- Outfielder/Pitcher
- Born: August 23, 1850 Washington, Michigan, U.S.
- Died: November 10, 1937 (aged 87) Detroit, Michigan, U.S.
- Batted: RightThrew: Right

MLB debut
- July 25, 1876, for the Chicago White Stockings

Last MLB appearance
- July 4, 1884, for the Chicago White Stockings

MLB statistics
- Batting average: .293
- Hits: 12
- Runs batted in: 2
- Win–loss record: 1–0
- Earned run average: 2.00
- Strikeouts: 2
- Stats at Baseball Reference

Teams
- Chicago White Stockings (1876), (1884);

= Fred Andrus =

American baseball player (1850–1937)

Frederick Hotham Andrus (August 23, 1850 – November 10, 1937) was an American outfielder and pitcher in Major League Baseball for the Chicago White Stockings. In 1876 he played 8 games in the outfield, batting .306 in 36 at bats. In 1884, he played one game, pitching a complete game win on July 4 against the Philadelphia Quakers, allowing two earned runs.
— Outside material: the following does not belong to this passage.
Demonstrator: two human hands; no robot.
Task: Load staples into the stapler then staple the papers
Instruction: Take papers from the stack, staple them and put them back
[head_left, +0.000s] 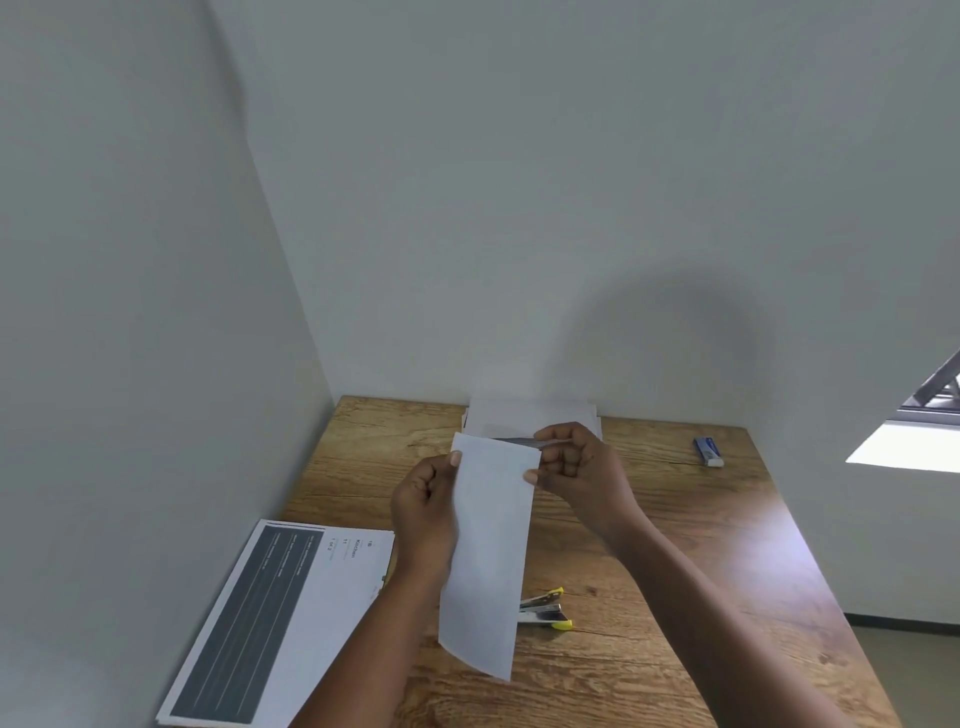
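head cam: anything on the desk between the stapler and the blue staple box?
Nothing: in the head view only bare wooden desk runs from the stapler to the blue staple box.

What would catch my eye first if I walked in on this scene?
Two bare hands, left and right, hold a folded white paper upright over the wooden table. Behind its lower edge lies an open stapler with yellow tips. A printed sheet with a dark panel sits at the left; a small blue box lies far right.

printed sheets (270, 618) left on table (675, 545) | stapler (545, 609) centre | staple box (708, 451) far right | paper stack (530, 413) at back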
He previously played for a club in Jackson, Michigan, called the Mutuals in 1875, while working for a newspaper. After playing for the White Stocking in 1876, he played for a Milwaukee team in 1877, and stayed there to work as a clerk in a book store. He moved to Chicago in 1884 to be the treasurer for Albert Spalding's sporting goods company, a position he held for eight years. He joined David Whitney Jr.'s real estate company in Detroit, later managing his estate until his death of pneumonia at the age of 87. He was initially interred at Woodlawn Cemetery in Detroit, but was later re-interred at Oak Woods Cemetery in Chicago.